» **Directions for this task**:
A letter-for-letter copy of the listing is required, with no pictures in it.

» **Available data**:
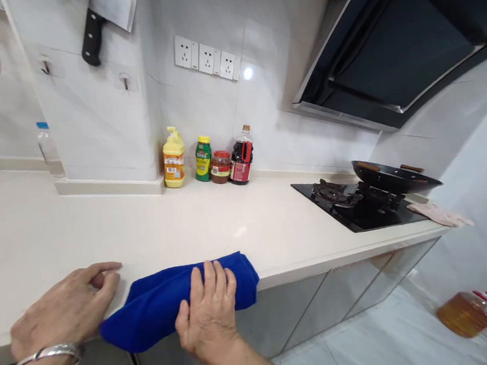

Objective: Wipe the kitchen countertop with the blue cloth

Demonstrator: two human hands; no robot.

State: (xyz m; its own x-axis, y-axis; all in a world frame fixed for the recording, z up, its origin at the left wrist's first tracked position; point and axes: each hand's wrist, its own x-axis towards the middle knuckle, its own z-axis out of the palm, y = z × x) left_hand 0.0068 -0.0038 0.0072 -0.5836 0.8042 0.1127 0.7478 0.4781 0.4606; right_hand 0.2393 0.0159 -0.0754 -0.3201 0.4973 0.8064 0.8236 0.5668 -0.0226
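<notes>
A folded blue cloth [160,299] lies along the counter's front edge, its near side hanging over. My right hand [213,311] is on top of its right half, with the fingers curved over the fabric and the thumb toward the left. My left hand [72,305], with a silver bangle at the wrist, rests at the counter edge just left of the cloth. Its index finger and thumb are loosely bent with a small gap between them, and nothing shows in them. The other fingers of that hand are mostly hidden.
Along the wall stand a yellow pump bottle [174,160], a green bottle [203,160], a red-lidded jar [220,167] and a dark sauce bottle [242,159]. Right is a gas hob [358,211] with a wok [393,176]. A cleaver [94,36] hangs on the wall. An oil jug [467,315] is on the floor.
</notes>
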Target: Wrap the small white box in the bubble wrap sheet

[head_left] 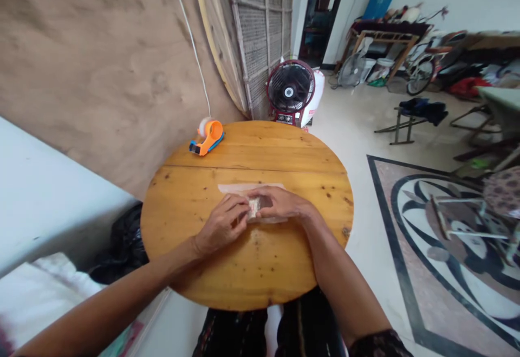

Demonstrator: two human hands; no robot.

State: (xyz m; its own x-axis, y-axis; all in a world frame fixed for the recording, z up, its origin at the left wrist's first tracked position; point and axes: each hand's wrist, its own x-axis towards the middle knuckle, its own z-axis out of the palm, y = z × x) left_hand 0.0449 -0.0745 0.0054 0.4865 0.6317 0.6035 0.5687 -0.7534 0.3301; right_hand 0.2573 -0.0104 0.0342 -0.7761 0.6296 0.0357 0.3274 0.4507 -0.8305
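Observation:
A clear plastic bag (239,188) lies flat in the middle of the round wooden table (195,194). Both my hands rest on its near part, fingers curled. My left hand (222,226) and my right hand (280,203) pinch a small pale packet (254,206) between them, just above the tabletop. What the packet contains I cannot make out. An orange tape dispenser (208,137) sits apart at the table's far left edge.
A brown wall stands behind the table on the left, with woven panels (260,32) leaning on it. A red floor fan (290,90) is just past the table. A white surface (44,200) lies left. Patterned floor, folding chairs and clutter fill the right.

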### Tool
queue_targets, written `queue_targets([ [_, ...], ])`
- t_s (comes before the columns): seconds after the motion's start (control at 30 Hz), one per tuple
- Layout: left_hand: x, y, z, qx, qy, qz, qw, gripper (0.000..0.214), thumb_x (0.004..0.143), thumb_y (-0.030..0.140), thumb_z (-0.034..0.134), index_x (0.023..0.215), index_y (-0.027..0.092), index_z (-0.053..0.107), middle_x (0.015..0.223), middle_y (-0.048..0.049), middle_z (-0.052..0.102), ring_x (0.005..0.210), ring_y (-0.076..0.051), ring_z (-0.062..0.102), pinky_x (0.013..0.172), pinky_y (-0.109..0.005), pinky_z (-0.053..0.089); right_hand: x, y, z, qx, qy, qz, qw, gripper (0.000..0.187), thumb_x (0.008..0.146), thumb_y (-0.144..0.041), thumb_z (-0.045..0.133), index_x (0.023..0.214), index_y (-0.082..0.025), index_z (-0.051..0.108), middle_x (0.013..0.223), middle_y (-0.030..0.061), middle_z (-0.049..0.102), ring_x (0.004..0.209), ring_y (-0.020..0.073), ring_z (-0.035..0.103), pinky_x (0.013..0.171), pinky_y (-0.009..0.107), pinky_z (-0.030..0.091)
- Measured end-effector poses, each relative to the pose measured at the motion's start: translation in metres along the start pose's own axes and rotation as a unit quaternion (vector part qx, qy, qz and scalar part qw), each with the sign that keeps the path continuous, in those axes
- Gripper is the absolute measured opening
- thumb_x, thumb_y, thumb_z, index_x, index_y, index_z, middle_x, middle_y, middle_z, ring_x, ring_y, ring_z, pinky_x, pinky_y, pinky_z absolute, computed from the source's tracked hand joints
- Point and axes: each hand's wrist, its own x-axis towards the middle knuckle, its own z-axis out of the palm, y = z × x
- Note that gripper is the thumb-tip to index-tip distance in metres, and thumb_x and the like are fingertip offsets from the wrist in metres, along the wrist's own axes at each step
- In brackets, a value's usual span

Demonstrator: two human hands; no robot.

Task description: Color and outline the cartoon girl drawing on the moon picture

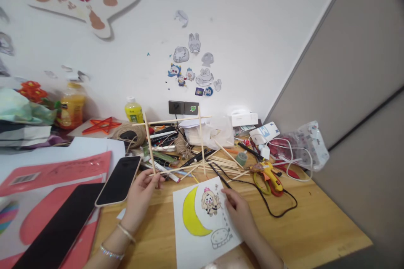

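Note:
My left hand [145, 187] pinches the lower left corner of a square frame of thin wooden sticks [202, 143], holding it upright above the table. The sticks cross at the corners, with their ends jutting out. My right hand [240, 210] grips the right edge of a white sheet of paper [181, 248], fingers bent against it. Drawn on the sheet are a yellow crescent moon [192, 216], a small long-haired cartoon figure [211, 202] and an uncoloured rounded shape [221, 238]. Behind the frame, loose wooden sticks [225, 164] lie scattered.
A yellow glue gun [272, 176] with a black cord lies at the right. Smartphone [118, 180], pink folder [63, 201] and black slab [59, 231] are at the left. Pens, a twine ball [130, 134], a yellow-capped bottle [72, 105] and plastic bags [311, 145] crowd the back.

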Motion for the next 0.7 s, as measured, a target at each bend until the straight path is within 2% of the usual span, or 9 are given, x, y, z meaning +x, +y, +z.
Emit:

» **Expected answer**:
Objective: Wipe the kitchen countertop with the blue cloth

Demonstrator: two human hands; no robot.

State: (xyz m; its own x-axis, y-axis; all in a world frame fixed for the recording, z up, its origin at the left wrist's first tracked position; point and axes: each hand's wrist, its own x-axis towards the middle knuckle, its own z-axis out of the palm, y = z × x) left_hand 0.0068 -0.0038 0.0072 -0.5836 0.8042 0.1127 0.7478 0.4781 0.4606; right_hand 0.2393 0.0159 -0.0754 -0.3201 0.4973 0.8064 0.8236 0.5668 -0.0226
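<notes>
A folded blue cloth [160,299] lies along the counter's front edge, its near side hanging over. My right hand [213,311] is on top of its right half, with the fingers curved over the fabric and the thumb toward the left. My left hand [72,305], with a silver bangle at the wrist, rests at the counter edge just left of the cloth. Its index finger and thumb are loosely bent with a small gap between them, and nothing shows in them. The other fingers of that hand are mostly hidden.
Along the wall stand a yellow pump bottle [174,160], a green bottle [203,160], a red-lidded jar [220,167] and a dark sauce bottle [242,159]. Right is a gas hob [358,211] with a wok [393,176]. A cleaver [94,36] hangs on the wall. An oil jug [467,315] is on the floor.
</notes>
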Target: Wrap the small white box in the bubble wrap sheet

[head_left] 

Demonstrator: two human hands; no robot.

State: (xyz m; its own x-axis, y-axis; all in a world frame fixed for the recording, z up, its origin at the left wrist's first tracked position; point and axes: each hand's wrist, its own x-axis towards the middle knuckle, its own z-axis out of the palm, y = z × x) left_hand 0.0449 -0.0745 0.0054 0.4865 0.6317 0.6035 0.5687 -0.7534 0.3301; right_hand 0.2573 -0.0104 0.0342 -0.7761 0.6296 0.0357 0.3274 0.4507 -0.8305
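Observation:
A clear plastic bag (239,188) lies flat in the middle of the round wooden table (195,194). Both my hands rest on its near part, fingers curled. My left hand (222,226) and my right hand (280,203) pinch a small pale packet (254,206) between them, just above the tabletop. What the packet contains I cannot make out. An orange tape dispenser (208,137) sits apart at the table's far left edge.
A brown wall stands behind the table on the left, with woven panels (260,32) leaning on it. A red floor fan (290,90) is just past the table. A white surface (44,200) lies left. Patterned floor, folding chairs and clutter fill the right.
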
### Tool
queue_targets, written `queue_targets([ [_, ...], ])`
- t_s (comes before the columns): seconds after the motion's start (control at 30 Hz), one per tuple
- Layout: left_hand: x, y, z, qx, qy, qz, qw, gripper (0.000..0.214), thumb_x (0.004..0.143), thumb_y (-0.030..0.140), thumb_z (-0.034..0.134), index_x (0.023..0.215), index_y (-0.027..0.092), index_z (-0.053..0.107), middle_x (0.015..0.223), middle_y (-0.048..0.049), middle_z (-0.052..0.102), ring_x (0.005..0.210), ring_y (-0.076..0.051), ring_z (-0.062..0.102), pinky_x (0.013..0.172), pinky_y (-0.109..0.005), pinky_z (-0.053..0.089); right_hand: x, y, z, qx, qy, qz, qw, gripper (0.000..0.187), thumb_x (0.008..0.146), thumb_y (-0.144..0.041), thumb_z (-0.045..0.133), index_x (0.023..0.214), index_y (-0.082..0.025), index_z (-0.051..0.108), middle_x (0.013..0.223), middle_y (-0.030..0.061), middle_z (-0.049..0.102), ring_x (0.004..0.209), ring_y (-0.020..0.073), ring_z (-0.035..0.103), pinky_x (0.013..0.171), pinky_y (-0.009..0.107), pinky_z (-0.030..0.091)
- Measured end-effector poses, each relative to the pose measured at the motion's start: translation in metres along the start pose's own axes and rotation as a unit quaternion (vector part qx, qy, qz and scalar part qw), each with the sign that keeps the path continuous, in those axes
- Gripper is the absolute measured opening
- thumb_x, thumb_y, thumb_z, index_x, index_y, index_z, middle_x, middle_y, middle_z, ring_x, ring_y, ring_z, pinky_x, pinky_y, pinky_z absolute, computed from the source's tracked hand joints
- Point and axes: each hand's wrist, its own x-axis towards the middle knuckle, its own z-axis out of the palm, y = z × x
- Note that gripper is the thumb-tip to index-tip distance in metres, and thumb_x and the like are fingertip offsets from the wrist in metres, along the wrist's own axes at each step
- In brackets, a value's usual span

Demonstrator: two human hands; no robot.

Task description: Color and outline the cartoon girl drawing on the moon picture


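Note:
My left hand [145, 187] pinches the lower left corner of a square frame of thin wooden sticks [202, 143], holding it upright above the table. The sticks cross at the corners, with their ends jutting out. My right hand [240, 210] grips the right edge of a white sheet of paper [181, 248], fingers bent against it. Drawn on the sheet are a yellow crescent moon [192, 216], a small long-haired cartoon figure [211, 202] and an uncoloured rounded shape [221, 238]. Behind the frame, loose wooden sticks [225, 164] lie scattered.
A yellow glue gun [272, 176] with a black cord lies at the right. Smartphone [118, 180], pink folder [63, 201] and black slab [59, 231] are at the left. Pens, a twine ball [130, 134], a yellow-capped bottle [72, 105] and plastic bags [311, 145] crowd the back.
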
Motion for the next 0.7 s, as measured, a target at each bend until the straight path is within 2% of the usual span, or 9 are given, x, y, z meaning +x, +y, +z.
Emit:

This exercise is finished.